Nove mesi sono lunghi e quel tempo ti dà modo di riflettere. Ne avevamo già parlato in relazione all’attesa. Ma in quei nove mesi un futuro papà non è da solo. Deve condividerlo con la futura mamma e rivedere totalmente il proprio rapporto di coppia. Ieri eravate tu e lei, una coppia in crescita, ancora con tante esperienze da vivere e la possibilità di divertirsi e fare ciò che si voleva. Oggi aspettate un figlio e tutto sta cambiando rapidamente.
Con l’arrivo di un figlio il rapporto di coppia si trasforma. Da due diventate tre e questo vuol dire mettere in discussione tempi e spazi oltre che, naturalmente, i propri ruoli.

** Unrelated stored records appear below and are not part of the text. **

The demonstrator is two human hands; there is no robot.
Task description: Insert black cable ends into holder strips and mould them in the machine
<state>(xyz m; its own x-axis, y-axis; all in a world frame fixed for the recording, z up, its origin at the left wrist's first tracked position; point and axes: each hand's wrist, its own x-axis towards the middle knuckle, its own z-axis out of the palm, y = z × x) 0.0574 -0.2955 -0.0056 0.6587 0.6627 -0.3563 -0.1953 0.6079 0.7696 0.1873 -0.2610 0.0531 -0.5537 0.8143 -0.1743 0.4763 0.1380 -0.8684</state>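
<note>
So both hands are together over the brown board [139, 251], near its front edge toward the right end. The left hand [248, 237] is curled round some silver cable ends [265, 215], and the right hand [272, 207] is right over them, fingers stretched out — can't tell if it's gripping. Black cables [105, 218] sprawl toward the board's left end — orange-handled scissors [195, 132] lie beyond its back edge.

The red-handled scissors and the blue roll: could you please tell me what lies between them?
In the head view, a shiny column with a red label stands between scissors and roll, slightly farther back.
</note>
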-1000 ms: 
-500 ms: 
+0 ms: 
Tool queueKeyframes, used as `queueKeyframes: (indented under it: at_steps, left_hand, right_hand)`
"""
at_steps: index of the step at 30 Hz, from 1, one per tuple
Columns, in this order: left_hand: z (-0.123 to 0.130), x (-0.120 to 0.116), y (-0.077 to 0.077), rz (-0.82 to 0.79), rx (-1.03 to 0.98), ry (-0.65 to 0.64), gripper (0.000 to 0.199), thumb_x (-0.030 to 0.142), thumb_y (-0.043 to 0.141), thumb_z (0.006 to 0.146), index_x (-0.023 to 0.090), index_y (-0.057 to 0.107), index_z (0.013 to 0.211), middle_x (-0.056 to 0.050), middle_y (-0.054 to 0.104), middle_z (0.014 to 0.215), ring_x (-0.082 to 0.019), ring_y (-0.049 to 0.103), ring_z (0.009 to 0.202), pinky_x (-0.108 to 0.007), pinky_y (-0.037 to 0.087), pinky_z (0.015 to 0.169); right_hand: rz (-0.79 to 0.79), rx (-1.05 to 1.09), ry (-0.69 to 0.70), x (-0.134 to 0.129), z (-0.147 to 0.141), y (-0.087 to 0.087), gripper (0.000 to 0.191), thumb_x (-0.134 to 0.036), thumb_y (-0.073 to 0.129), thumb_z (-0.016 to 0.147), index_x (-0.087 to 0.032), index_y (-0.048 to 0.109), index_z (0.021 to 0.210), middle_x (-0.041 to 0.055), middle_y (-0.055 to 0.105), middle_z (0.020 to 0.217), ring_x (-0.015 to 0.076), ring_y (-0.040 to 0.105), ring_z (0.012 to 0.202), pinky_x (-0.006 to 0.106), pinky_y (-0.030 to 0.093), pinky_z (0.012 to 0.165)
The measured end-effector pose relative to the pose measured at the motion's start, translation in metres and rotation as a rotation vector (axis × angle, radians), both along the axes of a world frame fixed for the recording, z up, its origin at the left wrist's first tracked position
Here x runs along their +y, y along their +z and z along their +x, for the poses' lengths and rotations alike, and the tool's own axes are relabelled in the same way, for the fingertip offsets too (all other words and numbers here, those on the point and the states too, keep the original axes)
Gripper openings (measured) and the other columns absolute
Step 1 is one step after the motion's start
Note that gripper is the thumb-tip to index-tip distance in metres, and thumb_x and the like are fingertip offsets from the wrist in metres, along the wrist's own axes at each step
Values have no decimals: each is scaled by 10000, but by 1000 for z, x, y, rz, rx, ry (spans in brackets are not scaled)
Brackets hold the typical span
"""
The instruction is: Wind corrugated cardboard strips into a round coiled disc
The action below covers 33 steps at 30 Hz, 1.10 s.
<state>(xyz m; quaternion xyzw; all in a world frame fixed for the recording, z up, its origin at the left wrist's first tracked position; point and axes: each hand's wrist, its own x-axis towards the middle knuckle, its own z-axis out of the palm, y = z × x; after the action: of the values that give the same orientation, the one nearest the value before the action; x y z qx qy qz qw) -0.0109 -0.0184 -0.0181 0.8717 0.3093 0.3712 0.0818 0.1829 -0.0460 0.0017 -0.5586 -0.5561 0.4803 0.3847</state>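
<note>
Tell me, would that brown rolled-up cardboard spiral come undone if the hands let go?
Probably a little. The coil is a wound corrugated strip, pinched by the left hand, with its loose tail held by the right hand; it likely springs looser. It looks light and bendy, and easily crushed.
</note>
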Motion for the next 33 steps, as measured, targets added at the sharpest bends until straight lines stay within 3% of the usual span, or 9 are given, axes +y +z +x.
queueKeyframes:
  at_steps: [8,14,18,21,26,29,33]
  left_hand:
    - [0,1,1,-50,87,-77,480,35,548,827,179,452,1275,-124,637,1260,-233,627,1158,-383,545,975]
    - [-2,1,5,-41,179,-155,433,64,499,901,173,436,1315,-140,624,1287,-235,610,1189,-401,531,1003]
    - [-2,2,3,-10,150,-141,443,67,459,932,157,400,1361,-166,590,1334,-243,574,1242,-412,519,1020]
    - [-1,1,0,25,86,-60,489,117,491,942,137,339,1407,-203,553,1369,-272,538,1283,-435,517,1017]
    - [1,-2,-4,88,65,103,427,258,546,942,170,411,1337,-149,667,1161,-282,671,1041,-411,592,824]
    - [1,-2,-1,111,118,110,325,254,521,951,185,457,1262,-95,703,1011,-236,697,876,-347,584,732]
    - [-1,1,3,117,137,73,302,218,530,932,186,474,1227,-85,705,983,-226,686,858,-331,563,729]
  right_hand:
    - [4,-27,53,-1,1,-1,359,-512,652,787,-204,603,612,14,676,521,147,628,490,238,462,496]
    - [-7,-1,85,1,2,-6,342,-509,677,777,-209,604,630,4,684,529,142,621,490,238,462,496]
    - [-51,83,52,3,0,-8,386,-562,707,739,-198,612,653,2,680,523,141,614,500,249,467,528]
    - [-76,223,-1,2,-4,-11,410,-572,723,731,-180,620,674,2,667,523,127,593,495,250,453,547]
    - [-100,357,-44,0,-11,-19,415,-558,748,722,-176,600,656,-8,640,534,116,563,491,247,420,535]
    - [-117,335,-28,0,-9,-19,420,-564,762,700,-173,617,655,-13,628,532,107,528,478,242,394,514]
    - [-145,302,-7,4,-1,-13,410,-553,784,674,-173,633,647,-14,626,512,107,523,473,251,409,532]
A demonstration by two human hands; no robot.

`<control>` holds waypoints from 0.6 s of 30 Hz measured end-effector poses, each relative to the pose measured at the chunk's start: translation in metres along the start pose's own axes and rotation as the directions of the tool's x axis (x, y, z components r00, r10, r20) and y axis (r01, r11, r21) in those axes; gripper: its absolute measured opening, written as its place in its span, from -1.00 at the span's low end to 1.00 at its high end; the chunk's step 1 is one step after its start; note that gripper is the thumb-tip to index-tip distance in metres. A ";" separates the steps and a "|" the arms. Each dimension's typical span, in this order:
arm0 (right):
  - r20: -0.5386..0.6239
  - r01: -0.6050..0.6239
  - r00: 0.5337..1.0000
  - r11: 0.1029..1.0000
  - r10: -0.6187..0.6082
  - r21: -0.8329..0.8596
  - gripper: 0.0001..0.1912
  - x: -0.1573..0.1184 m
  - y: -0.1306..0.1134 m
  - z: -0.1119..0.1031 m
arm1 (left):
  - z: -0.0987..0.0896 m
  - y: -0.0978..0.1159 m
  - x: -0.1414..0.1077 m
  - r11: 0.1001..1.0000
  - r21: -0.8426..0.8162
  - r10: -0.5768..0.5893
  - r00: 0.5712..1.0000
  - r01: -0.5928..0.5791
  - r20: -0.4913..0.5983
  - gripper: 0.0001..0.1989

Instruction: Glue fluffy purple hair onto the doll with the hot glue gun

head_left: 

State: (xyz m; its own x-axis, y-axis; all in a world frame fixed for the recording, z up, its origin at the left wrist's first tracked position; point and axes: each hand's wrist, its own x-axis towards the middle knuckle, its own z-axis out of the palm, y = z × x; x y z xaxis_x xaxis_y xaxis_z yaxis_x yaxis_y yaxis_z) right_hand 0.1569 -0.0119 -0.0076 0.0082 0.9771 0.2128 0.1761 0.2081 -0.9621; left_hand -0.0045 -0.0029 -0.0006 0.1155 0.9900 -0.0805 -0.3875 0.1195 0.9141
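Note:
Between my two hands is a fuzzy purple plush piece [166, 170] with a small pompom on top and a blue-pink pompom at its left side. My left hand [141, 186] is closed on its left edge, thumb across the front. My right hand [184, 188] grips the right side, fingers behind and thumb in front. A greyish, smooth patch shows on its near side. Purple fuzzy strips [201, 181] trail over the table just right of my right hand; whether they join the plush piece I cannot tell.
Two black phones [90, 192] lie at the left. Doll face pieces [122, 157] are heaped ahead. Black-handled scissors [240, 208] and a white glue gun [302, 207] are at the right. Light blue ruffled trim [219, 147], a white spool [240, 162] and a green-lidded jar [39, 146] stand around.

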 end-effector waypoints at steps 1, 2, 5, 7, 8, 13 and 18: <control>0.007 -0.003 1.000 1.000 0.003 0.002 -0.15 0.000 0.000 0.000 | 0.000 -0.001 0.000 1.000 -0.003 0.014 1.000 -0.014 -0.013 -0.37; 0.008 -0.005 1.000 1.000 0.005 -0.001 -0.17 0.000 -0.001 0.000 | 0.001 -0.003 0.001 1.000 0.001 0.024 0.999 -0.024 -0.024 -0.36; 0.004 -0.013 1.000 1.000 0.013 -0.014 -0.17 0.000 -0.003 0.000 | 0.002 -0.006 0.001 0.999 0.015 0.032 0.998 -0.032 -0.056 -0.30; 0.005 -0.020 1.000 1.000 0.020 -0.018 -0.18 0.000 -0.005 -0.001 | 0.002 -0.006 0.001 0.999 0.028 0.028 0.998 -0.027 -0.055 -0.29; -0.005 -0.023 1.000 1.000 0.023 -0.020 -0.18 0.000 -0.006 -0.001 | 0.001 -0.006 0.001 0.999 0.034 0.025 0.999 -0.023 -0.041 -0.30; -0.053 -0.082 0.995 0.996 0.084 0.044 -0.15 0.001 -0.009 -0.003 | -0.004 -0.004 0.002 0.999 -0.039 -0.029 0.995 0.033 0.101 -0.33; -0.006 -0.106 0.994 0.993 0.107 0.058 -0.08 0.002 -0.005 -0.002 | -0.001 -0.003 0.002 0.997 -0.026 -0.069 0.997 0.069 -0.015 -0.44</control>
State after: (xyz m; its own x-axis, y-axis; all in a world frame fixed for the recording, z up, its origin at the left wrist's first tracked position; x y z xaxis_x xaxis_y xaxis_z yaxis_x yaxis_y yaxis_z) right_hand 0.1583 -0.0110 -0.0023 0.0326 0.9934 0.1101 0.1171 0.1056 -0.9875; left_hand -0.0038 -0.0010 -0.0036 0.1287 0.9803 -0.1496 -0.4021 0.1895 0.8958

La futura mamma è sempre al centro dell’attenzione. Il corpo cambia e una nuova vita cresce dentro di lei. Il papà è costretto a guardare da fuori un cambiamento che non riesce a comprendere del tutto. Le incomprensioni sono inevitabili e lo stress che si accumula porta a discussioni. Inoltre, tutti i luoghi comuni sulla gravidanza, come le nausee, non sono dei punti fissi. Questo comporta sicuramente dei vantaggi per la donna, che può sperare di non dovere passare mesi distesa a letto o rinchiusa dentro casa. Ma conduce l’uomo in un terreno inesplorato dove non ci sono punti fermi, percorsi prestabiliti. Si naviga a vista. Perché ogni donna vive la gravidanza in maniera differente e questo la rende speciale.
Un papà vorrebbe avere un manuale d’istruzioni, una guida su cosa fare e come farlo. Trovarsi di fronte una persona diversa, che certe volte non si riconosce, perché cambia, matura, si trasforma psicologicamente oltre che fisicamente, destabilizza. Crea confusione. Oltretutto ci si sente messi da parte, perché tutti si concentrano sulla mamma e il bambino. E tu non hai più un ruolo.
La mia esperienza ha seguito proprio questo percorso di riflessione. Un primo periodo di destabilizzazione, in cui non sapevo più chi ero né cosa facevo o avrei dovuto fare. Vedevo la nostra vita di coppia, iniziata solo da tre mesi, cambiare rapidamente. Io e Marta ci eravamo sposati da poco e stavamo iniziando ad avere le nostre piccole abitudini: la colazione speciale la domenica mattina, cucinare insieme, gli scherzi, i film, le passeggiate. Insomma, quelle cose che fanno le coppie quando vanno a vivere insieme. Tutte le nostre abitudini stavano svanendo giorno dopo giorno. E questo mi destabilizzava. Naturalmente mai una volta ho desiderato di non avere una figlio, ma stava andando tutto troppo in fretta. Questo stress mi portava ad essere nervoso e a discutere con Marta sempre più spesso. Fino a quando non ho capito che mi stavo comportando da egoista. Pensavo a me, a cosa dovevo fare e a come avrei voluto essere considerato. Con questo atteggiamento, i litigi con Marta si moltiplicavano perché entrambi ci rinfacciavamo ciò che avremmo voluto ricevere dall’altro. Fino a quando non ho capito.
Chiamarla illuminazione forse è eccessivo. Diciamo che ho voluto tentare una strada diversa. Dedicarmi a lei e tentare il più possibile di sopperire ai suoi bisogni. Ho sbagliato tante volte seguendo questa strada perché è sempre difficile capire i bisogni dell’altro. Con calma, però, anche lei ha capito che tentavo solo di mettermi a sua disposizione e le cose sono migliorate. Abbiamo iniziato a parlare e a confrontarci sui nostri bisogni e le nostre speranze. La gravidanza è diventato un periodo meraviglioso.
Perché quando ci si apre all’altro, non si possono che avere influssi positivi. Lei diventa bellissima, come solo una donna incinta e felice può esserlo, risplendendo di una luce diversa che la rende meravigliosa. Perché si sente apprezzata, si sente amata, non si sente sola ad affrontare un cambiamento che per lei è già iniziato mentre tu lo stai ancora aspettando. Tutto questo nel reciproco rispetto, consapevoli che le paure e le ansie per il presente e il futuro ci sono da entrambe le parti. Ma solo restando uniti e aperti all’altro si possono affrontare e superare.
E per voi unimamme, è stato così? Il vostro rapporto è cambiato?